═════ DATA SEGMENT

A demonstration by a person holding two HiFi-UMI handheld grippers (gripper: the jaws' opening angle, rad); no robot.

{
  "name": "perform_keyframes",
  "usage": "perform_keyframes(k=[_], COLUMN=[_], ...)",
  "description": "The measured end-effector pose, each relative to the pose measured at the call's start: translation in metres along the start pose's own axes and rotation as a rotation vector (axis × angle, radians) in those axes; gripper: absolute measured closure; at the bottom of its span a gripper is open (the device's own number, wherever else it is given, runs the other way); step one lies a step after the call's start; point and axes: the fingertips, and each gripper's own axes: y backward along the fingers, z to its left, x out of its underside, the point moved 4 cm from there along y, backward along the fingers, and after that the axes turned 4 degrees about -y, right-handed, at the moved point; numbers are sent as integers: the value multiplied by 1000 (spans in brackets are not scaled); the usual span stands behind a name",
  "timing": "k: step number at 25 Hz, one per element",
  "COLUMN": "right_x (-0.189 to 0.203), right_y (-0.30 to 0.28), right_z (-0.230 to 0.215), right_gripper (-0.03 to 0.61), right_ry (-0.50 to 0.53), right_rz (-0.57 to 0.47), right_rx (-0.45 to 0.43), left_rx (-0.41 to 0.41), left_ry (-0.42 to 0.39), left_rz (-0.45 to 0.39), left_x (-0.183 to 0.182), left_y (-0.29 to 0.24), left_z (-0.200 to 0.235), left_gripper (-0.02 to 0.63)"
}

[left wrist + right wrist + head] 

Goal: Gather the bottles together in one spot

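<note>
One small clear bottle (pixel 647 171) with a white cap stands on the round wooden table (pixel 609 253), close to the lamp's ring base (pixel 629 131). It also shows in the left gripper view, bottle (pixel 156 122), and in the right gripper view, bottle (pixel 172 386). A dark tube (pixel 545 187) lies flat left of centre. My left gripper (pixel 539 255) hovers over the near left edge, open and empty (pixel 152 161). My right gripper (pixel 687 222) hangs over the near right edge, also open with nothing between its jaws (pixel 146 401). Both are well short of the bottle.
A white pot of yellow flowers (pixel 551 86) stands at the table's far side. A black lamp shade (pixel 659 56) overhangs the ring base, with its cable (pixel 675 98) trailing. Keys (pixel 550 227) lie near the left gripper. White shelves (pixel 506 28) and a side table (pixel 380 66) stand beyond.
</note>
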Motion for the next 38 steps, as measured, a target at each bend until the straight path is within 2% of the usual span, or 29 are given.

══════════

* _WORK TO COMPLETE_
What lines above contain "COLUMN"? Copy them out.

* _EXPECTED OUTPUT_
  "usage": "perform_keyframes(k=[_], COLUMN=[_], ...)",
  "COLUMN": "right_x (-0.189 to 0.203), right_y (-0.30 to 0.28), right_z (-0.230 to 0.215), right_gripper (-0.03 to 0.61), right_ry (-0.50 to 0.53), right_rz (-0.57 to 0.47), right_rx (-0.45 to 0.43), left_rx (-0.41 to 0.41), left_ry (-0.42 to 0.39), left_rz (-0.45 to 0.39), left_x (-0.183 to 0.182), left_y (-0.29 to 0.24), left_z (-0.200 to 0.235), left_gripper (-0.02 to 0.63)"

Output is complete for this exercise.